The Government takes only a small priority return in exchange for a reduced profit share. Put another way, a fund that generates a 15% return can equate to a 22% per annum return for private investors. In pound terms, a £1m investment that becomes a £2m return in a traditionally structured fund could be enhanced to £3m through the ECF framework.
Capital is drawn down over time on an ‘as needs basis’, meaning investors do not need to invest all their capital straight away, enabling them to manage their positions more effectively. But the most overwhelming evidence to support the ECF is demand. Since Panoramic closed its fund earlier this year, there have been applications from well over 100 companies looking for growth capital.
In contrast the European private equity market is dominated by larger leveraged buyouts, while the venture capital industry supporting developing technology companies attracts much lower levels of capital. These funds are most often structured as closed-end limited partnerships (although more quoted vehicles are now appearing as well) and performance tracked, like the wine business, by vintage. Venture capital trusts operate tax incentivised quoted investment vehicles that invest in a variety of businesses, both unquoted and listed on AIM. Other tax breaks are available through the Enterprise Investment Scheme, targeted at business angels and individual investors who are generally looking to take an active role in helping early stage businesses become established. Unlike VCTs, tax breaks are not the major driver for investing in ECFs, it is the potential of enhanced returns through the innovative fund structuring. Not only do investors benefit from an increased profit share but also have a capital position that ranks equally to the Government.
In the period since the general election and emergency Budget there has been limited discussion on the future of the ECFs. Given their proven ability to bring new equity capital into the market from the private sector and to increase enterprise growth in the UK, it is clear this is an area of government investment that remains crucial to SMEs and the wider recovery of the UK. The ECF concept also chimes with the outlined objectives of the coalition government. A further ECF was announced within the last Budget and, together with extensions to other schemes such as the Enterprise Finance Guarantee, these interventions must be seen as positive steps to help resolve the market failures of the past.
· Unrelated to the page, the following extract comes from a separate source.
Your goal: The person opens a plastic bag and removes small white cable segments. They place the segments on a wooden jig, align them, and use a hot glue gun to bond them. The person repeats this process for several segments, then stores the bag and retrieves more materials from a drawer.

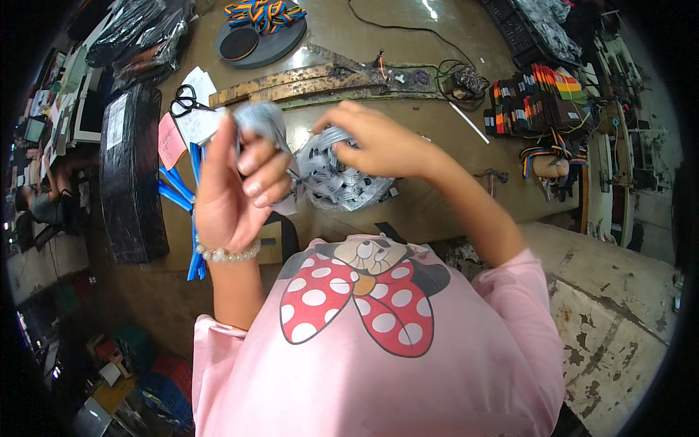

So will growth equity continue to be the ‘forgotten asset class’ or not? The public profile has begun to see a re-emergence and, indeed, 3i has recently closed a €1.2bn growth equity fund, focused on larger transactions. It can be argued the traditional strengths of growth equity – that is working in partnership with the businesses invested in to create value – are enhanced in a recessionary environment as the focus is on building companies rather than achieving opportunistic exits that may not necessarily be in the best interests of all stakeholders.
Growth equity remains key in bridging the gap between business angels and larger buyout houses and, if the UK is to start building a successful enterprise culture, growth equity cannot continue to remain the ‘forgotten asset class’.